EXERCISE AIM ->
From the entries below, copy each line in which the word "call" occurs.

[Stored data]
-=-=-

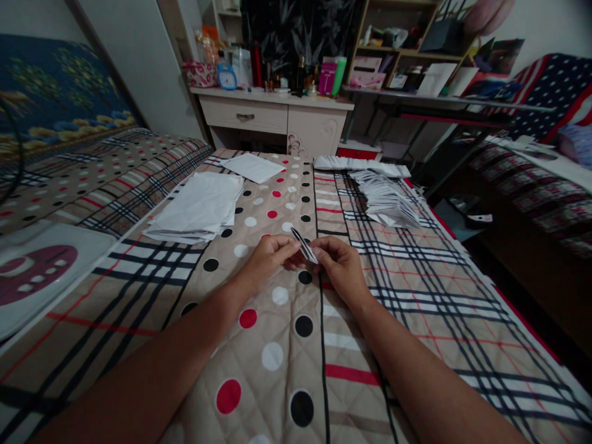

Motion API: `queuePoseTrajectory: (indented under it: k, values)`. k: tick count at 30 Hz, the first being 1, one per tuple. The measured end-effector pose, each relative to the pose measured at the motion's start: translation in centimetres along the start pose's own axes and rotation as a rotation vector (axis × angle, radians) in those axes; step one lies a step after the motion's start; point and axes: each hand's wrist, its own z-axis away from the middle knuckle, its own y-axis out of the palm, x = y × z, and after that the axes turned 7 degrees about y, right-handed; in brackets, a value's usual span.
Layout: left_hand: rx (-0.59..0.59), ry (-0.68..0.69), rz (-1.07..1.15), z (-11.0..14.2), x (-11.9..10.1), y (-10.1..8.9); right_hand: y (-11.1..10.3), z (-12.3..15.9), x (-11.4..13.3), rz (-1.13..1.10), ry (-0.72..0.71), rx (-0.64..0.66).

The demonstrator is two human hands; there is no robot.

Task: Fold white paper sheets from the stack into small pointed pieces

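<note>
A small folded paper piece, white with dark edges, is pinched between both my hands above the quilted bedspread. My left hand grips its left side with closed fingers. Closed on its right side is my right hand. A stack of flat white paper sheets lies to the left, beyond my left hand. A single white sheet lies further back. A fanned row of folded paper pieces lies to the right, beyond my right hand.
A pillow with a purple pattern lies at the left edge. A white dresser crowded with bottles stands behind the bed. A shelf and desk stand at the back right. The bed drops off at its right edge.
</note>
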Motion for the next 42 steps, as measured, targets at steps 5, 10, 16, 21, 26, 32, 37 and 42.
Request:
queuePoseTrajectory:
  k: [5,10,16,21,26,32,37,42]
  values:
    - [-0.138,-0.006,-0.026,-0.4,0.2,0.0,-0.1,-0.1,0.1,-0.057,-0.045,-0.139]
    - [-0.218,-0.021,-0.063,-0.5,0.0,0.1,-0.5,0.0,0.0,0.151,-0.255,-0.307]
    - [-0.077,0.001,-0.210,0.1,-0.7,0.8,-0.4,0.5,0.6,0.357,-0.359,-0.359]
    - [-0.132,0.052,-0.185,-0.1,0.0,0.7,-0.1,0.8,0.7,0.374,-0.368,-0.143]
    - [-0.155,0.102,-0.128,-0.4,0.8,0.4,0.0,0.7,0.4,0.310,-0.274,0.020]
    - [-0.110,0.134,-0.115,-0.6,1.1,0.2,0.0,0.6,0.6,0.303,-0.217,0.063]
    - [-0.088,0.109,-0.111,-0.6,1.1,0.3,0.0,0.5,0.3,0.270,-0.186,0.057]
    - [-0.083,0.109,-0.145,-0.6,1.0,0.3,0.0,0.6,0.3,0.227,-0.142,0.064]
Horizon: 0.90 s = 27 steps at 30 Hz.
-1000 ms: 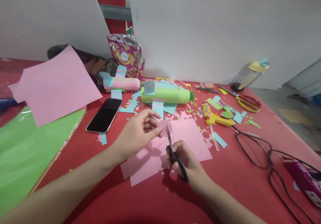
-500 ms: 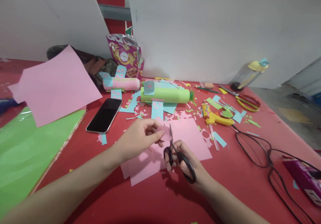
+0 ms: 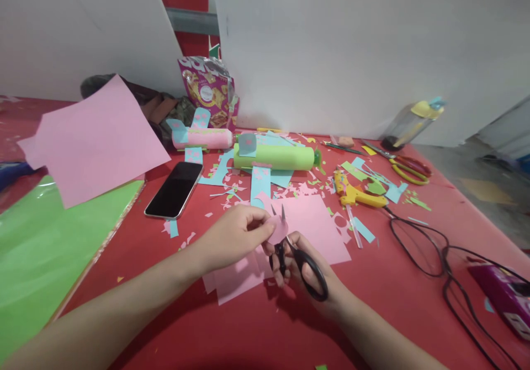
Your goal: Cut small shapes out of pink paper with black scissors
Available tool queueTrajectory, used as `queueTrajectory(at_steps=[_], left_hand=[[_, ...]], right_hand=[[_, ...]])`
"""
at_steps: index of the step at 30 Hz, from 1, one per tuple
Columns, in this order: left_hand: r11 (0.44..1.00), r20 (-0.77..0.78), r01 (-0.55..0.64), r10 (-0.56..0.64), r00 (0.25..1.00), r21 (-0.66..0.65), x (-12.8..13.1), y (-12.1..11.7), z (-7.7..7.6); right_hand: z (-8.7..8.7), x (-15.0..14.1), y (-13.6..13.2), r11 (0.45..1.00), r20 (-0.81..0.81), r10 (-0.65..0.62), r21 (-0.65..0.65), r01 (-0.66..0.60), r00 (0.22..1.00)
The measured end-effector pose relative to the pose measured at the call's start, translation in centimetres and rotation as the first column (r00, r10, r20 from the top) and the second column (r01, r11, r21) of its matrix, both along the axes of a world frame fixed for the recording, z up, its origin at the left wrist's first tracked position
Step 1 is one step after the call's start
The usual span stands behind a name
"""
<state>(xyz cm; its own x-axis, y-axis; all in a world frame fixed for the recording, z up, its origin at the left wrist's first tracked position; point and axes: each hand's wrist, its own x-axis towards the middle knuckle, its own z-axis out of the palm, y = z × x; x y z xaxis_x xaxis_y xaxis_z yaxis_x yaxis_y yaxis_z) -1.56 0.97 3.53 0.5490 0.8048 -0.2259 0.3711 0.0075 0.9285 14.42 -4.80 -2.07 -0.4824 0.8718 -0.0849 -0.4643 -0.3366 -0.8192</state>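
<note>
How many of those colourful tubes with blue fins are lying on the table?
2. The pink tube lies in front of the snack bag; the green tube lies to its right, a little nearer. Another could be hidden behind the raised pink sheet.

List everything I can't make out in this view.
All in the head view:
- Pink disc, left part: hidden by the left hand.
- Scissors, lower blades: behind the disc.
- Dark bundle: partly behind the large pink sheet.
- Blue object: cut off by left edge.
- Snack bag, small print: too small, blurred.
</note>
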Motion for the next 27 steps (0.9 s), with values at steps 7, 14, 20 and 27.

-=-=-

RESPONSE TO THE TASK ->
The measured end-effector pose relative to the pose measured at the call's start, translation in centimetres and rotation as the first column (r00, r10, r20 from the top) and the second column (r01, r11, r21) of its matrix, both along the axes of a world frame fixed for the recording, z up, its origin at the left wrist's first tracked position
Step 1 is one step after the call's start

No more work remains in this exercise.